Итак, сегодня мы замечаем, что как и ранее, казахи до сих пор не умеют цивилизованно и честно дискутировать, вести современную политическую борьбу. Если для европейцев дебаты, многопартийность, политическая оппозиция – это просто методы и орудия борьбы за лучшие модели, конкурентоспособные проекты и идеи, а сами спорящие стороны, лидеры остаются не только на людях, но и в жизни вполне доброжелательными коллегами и даже друзьями, то у нас несмотря на внешнюю европеизированность и интеллектуальные знания оппонентов, у них нет внутренней культуры и порой элементарной порядочности для ведения дискуссии. Здесь приходит на память слово «азиатчина», которую в сердцах употребил однажды Чокан Валиханов в отношении порочных нравов тогдашнего казахского социума. Можно жить в Париже, Лондоне, даже не говорить по-казахски, но в душе, в подсознании можно оставаться воплощением «азиатчины», ориентального плутовства и коварства.

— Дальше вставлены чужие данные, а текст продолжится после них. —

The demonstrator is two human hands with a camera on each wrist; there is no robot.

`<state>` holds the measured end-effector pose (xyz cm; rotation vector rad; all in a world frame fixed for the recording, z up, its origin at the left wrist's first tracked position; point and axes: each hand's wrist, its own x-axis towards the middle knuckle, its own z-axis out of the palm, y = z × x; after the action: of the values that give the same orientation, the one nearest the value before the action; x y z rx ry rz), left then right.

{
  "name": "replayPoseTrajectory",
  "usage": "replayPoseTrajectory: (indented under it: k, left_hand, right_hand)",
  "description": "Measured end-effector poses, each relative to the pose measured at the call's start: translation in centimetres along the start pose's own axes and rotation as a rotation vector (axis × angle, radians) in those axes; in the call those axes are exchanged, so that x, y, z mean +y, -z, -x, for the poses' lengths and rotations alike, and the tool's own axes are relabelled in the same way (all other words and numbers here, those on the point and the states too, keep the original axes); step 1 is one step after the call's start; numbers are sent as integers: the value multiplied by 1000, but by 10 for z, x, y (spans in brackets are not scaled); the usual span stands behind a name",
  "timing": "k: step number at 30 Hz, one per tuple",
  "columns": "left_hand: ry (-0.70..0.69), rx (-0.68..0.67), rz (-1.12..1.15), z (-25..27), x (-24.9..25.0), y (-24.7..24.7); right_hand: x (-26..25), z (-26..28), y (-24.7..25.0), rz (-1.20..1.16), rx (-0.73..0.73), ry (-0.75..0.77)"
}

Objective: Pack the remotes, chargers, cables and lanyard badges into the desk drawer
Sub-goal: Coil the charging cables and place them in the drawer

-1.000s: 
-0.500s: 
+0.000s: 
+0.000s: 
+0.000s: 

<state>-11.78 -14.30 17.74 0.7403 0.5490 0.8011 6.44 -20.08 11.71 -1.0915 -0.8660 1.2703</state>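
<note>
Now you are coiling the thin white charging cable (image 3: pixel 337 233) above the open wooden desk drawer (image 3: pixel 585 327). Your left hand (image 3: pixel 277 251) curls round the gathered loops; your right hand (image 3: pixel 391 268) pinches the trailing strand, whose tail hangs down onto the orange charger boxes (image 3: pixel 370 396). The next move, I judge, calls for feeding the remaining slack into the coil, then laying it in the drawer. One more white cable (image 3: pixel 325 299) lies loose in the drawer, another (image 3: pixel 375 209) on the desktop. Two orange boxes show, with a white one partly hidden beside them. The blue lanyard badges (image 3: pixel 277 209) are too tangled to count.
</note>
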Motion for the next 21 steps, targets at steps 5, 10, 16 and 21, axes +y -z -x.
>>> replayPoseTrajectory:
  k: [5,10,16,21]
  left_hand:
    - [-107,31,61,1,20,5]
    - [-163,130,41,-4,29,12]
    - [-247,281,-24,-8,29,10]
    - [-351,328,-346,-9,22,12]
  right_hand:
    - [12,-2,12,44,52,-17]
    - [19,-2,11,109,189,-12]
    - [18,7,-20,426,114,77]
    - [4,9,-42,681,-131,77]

При нашей ментальности борьба власти и оппозиции вряд ли будет честной борьбой за идеалы и модели, за народные интересы, а скорее всего будет борьбой различных, притом не самых лучших, человеческих «эго». Вместо цивилизованной борьбы наши стороны всегда будут готовы загрызть друг друга и выпить кровь (возможно, и съесть печень врага, как делали это дикари). Это надо понимать тем, кто любит бездумно и безрассудно толкать страну к либерализации, подстегивая всякие митинги, конфликты, борьбу партий и движений. Возможно, даже прав В. Познер, сказавший, что Центральная Азия не готова к современной западной демократии. Возможно, нам сначала нужна духовно-ментальная революция, «Рухани Жангыру» («Духовное Возрождение»), которая бы очистила авгиевы конюшни казахского самосознания, чтобы на основе этого уже совершенствовать нашу политическую систему.